How to complete this task
Please filter the listing below and copy out the lines that hold "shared".

_ _ _ _

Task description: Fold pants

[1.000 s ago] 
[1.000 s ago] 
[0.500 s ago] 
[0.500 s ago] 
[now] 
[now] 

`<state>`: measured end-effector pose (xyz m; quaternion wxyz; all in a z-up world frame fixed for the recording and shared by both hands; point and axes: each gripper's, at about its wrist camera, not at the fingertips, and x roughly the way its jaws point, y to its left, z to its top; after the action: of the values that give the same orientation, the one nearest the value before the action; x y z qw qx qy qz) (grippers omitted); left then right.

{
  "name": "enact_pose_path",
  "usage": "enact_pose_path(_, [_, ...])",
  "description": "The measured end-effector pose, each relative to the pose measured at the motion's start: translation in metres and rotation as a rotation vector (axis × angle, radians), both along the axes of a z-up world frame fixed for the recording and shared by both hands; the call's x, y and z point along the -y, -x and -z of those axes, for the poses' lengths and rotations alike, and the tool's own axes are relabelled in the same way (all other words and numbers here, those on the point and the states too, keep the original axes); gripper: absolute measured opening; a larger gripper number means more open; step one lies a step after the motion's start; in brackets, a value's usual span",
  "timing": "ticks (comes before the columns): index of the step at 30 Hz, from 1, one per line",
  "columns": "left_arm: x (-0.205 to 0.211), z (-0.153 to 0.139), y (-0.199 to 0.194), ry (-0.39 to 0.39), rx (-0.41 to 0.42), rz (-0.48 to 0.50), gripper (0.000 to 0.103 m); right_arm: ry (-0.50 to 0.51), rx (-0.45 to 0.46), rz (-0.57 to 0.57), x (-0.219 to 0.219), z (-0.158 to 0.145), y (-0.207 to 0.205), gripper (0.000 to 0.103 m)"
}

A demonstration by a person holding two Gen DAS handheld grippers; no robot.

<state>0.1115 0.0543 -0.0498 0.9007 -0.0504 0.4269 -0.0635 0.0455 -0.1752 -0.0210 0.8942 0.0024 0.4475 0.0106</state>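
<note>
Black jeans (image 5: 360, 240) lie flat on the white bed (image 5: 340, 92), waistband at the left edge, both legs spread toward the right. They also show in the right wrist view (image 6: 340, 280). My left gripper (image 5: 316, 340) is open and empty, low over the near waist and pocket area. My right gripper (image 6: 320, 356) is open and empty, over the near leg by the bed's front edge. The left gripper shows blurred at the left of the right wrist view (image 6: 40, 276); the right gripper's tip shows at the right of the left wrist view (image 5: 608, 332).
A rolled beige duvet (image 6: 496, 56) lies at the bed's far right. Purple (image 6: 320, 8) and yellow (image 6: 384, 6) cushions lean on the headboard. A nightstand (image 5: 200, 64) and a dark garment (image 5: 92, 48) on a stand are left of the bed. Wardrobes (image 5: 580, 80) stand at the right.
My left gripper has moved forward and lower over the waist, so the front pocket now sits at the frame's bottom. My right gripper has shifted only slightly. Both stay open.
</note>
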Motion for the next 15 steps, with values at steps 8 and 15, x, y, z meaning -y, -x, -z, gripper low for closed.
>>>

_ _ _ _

Result of this exercise
`<state>`: measured end-effector pose (xyz m; quaternion wxyz; all in a z-up world frame fixed for the recording and shared by both hands; point and axes: each gripper's, at about its wrist camera, not at the fingertips, and x roughly the way its jaws point, y to its left, z to its top; after the action: of the values that give the same orientation, the one nearest the value before the action; x y z qw qx qy qz) (grippers omitted); left then right.
  "description": "The measured end-effector pose, each relative to the pose measured at the motion's start: translation in metres and rotation as a rotation vector (axis × angle, radians), both along the axes of a z-up world frame fixed for the recording and shared by both hands; the call's x, y and z point along the -y, -x and -z of those axes, for the poses' lengths and rotations alike, and the tool's own axes are relabelled in the same way (all other words and numbers here, those on the point and the states too, keep the original axes); gripper: absolute measured opening; a larger gripper number means more open; step one lies a step after the motion's start; in brackets, a value's usual span",

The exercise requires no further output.